§ Task description
Transcribe exactly the span of lines that begins the records and ends with the line holding "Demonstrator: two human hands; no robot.", both boundary lines included.

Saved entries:
>>>>
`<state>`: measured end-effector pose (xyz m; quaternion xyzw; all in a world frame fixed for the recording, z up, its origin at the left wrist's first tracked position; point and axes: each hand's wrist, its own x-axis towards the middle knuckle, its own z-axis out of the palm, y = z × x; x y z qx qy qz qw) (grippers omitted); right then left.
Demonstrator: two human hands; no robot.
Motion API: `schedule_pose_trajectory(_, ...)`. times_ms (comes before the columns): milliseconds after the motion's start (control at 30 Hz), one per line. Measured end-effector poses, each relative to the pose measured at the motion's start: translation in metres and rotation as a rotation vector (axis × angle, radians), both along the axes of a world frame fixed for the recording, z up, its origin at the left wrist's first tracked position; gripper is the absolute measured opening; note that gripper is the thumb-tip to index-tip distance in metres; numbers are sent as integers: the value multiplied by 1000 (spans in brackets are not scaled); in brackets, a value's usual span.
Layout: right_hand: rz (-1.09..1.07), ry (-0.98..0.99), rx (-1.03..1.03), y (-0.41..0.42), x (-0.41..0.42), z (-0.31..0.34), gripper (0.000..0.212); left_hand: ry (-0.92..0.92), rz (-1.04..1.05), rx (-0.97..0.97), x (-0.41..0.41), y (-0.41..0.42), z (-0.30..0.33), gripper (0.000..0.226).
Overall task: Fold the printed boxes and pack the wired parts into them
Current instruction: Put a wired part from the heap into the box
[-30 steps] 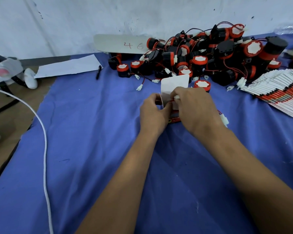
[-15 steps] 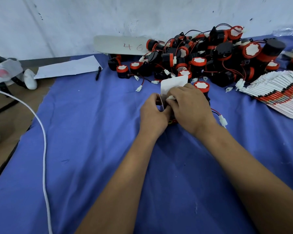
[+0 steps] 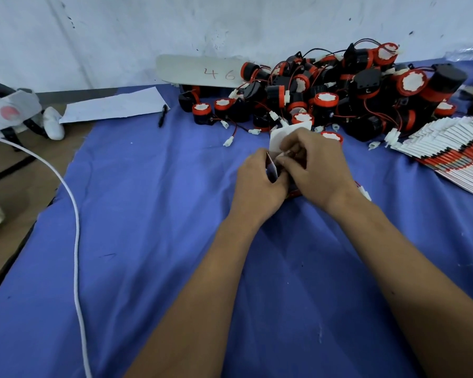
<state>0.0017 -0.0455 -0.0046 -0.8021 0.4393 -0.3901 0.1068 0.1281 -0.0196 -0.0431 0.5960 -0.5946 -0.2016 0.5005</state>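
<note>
Both hands meet over a small printed box on the blue cloth, its white flap standing up behind my fingers. My left hand grips the box's left side, a printed edge showing beside the thumb. My right hand curls over the top and pinches at the flap. Most of the box is hidden under the hands. A white connector on a red wire sticks out by my right wrist. Behind lies a heap of black-and-red wired parts. A fanned stack of flat printed boxes lies at the right.
The blue cloth covers the table. A white cable runs down its left side. A sheet of paper, a black pen and a white board marked 46 lie at the back by the wall.
My right hand's fingers have curled further over the box and pressed the white flap lower. My left hand keeps its hold on the box's left side.
</note>
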Motion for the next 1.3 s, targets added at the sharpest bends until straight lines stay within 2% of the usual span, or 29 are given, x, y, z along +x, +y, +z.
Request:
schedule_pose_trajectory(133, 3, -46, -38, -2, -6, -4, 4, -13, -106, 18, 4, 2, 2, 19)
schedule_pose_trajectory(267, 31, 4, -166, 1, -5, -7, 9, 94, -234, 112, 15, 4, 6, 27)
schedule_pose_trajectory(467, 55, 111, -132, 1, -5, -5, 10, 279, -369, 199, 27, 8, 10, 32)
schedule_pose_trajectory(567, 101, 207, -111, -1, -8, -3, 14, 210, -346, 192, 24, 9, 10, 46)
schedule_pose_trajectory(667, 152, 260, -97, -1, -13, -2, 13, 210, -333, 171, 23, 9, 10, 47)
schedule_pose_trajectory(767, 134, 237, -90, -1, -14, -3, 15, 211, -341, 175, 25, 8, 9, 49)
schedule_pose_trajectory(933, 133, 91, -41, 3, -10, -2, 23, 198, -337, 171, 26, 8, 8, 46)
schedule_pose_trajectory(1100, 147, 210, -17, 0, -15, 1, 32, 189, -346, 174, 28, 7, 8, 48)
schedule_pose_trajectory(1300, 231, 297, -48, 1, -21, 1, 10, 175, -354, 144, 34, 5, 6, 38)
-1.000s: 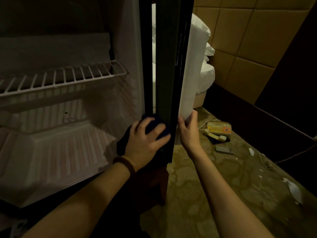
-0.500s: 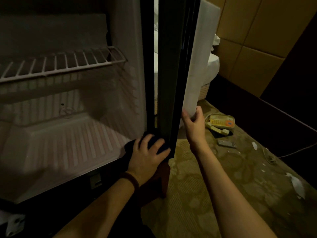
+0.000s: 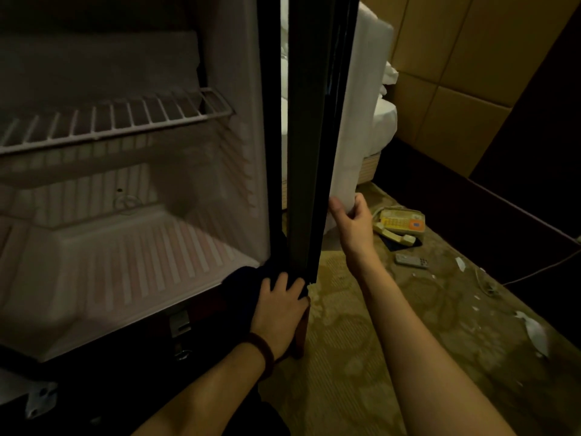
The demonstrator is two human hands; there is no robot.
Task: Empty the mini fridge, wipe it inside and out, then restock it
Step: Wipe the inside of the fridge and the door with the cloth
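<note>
The mini fridge [image 3: 239, 58] stands open and holds nothing but a white wire shelf [image 3: 116, 121] above its ribbed white floor [image 3: 141, 265]. Its door [image 3: 311, 127] is swung out edge-on, dark at the edge and white on the inner face. My left hand [image 3: 279, 309] presses a dark blue cloth [image 3: 242, 287] against the bottom of the door's edge, by the fridge's lower right corner. My right hand [image 3: 353, 221] grips the white inner side of the door near its bottom.
A yellow telephone [image 3: 401, 223] with its handset off and a grey remote [image 3: 412, 262] lie on the patterned carpet to the right. Scraps of white paper [image 3: 534, 333] are scattered there. A white bed [image 3: 382, 121] and padded wall panels stand behind the door.
My left hand has slid the cloth down the door's edge to its bottom. My right hand has kept its hold on the door. The view has tilted down a little.
</note>
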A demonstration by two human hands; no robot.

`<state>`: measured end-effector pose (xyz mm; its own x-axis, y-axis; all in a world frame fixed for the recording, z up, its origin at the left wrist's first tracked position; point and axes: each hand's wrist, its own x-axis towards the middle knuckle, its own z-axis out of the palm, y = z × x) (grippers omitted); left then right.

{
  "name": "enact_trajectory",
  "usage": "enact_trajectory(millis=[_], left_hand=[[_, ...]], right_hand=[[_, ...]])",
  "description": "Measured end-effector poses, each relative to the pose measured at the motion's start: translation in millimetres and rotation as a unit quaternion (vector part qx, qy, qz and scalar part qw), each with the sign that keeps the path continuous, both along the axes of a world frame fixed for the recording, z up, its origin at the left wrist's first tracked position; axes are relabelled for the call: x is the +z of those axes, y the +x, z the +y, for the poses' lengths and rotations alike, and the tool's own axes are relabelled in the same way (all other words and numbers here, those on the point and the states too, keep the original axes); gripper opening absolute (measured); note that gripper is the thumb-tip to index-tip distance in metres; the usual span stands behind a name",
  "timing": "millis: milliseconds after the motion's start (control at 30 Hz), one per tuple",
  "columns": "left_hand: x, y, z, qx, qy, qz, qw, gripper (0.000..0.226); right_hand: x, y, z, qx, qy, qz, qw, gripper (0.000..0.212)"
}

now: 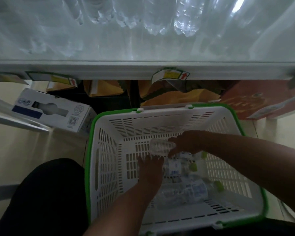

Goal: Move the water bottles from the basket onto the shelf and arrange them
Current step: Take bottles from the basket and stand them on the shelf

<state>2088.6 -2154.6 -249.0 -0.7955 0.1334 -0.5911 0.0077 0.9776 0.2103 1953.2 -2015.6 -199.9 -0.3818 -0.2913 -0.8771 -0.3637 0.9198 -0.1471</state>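
A white plastic basket (pixel 107 160) with a green rim stands on the floor below me. Three clear water bottles with green caps lie on their sides in it. My right hand (pixel 187 143) is closed around the uppermost bottle (pixel 160 148), whose base points left. My left hand (pixel 150 169) reaches down onto the middle bottle (pixel 174 167), fingers curled over its left end; whether it grips is unclear. The third bottle (pixel 191 191) lies nearest me. Above, the white shelf (pixel 143 53) holds a row of clear bottles (pixel 186 19) at its back.
Price tags (pixel 170 75) hang from the shelf's front edge. A white and blue carton (pixel 51 111) lies on the floor at left, a red carton (pixel 255 101) at right. Brown boxes sit under the shelf. My dark-clothed knee (pixel 46 193) is left of the basket.
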Motion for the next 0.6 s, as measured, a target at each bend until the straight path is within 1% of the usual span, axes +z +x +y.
enact_trajectory(millis=[33,67,133,200,233,333,400,500,567,600], left_hand=[[1,0,0,0.0,-0.004,0.0,1.0,0.054],[0,0,-2,-0.003,-0.01,-0.003,1.0,0.054],[-2,1,-5,-0.007,-0.015,-0.007,1.0,0.054],[-2,2,-13,-0.004,-0.016,-0.018,1.0,0.055],[-2,2,-17,-0.001,-0.012,-0.024,1.0,0.057],[1,4,-38,-0.003,0.004,-0.05,0.999,0.065],[-5,10,-58,0.012,0.027,-0.055,0.998,0.063],[-7,10,-85,0.046,0.072,-0.038,0.996,0.058],[1,4,-91,0.068,0.109,-0.046,0.991,0.061],[5,0,-90,0.072,0.122,-0.051,0.989,0.06]], right_hand=[[-12,3,-1,0.019,0.007,0.02,1.0,0.113],[-18,4,0,0.033,0.01,0.035,0.999,0.115],[-23,10,2,0.046,0.0,0.059,0.997,0.112],[-27,14,5,0.037,-0.006,0.072,0.997,0.105],[-30,15,5,0.034,-0.005,0.067,0.997,0.103],[-24,10,2,-0.003,0.011,0.016,1.0,0.104],[-18,3,2,-0.038,0.001,-0.008,0.999,0.107],[-20,-1,3,-0.118,-0.104,-0.016,0.987,0.11],[-17,2,-3,-0.132,-0.123,-0.047,0.983,0.101],[-18,5,-6,-0.142,-0.112,-0.059,0.982,0.095]])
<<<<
§ Result below
`<state>`: measured end-effector pose (xyz m; quaternion xyzw; all in a world frame fixed for the recording, z up, its origin at the left wrist's first tracked position; point and axes: each hand's wrist, its own x-axis towards the middle knuckle, its own z-axis out of the palm, y = z × x; x y z qx qy qz qw) (grippers omitted); right then left.
Demonstrator: two human hands; no robot.

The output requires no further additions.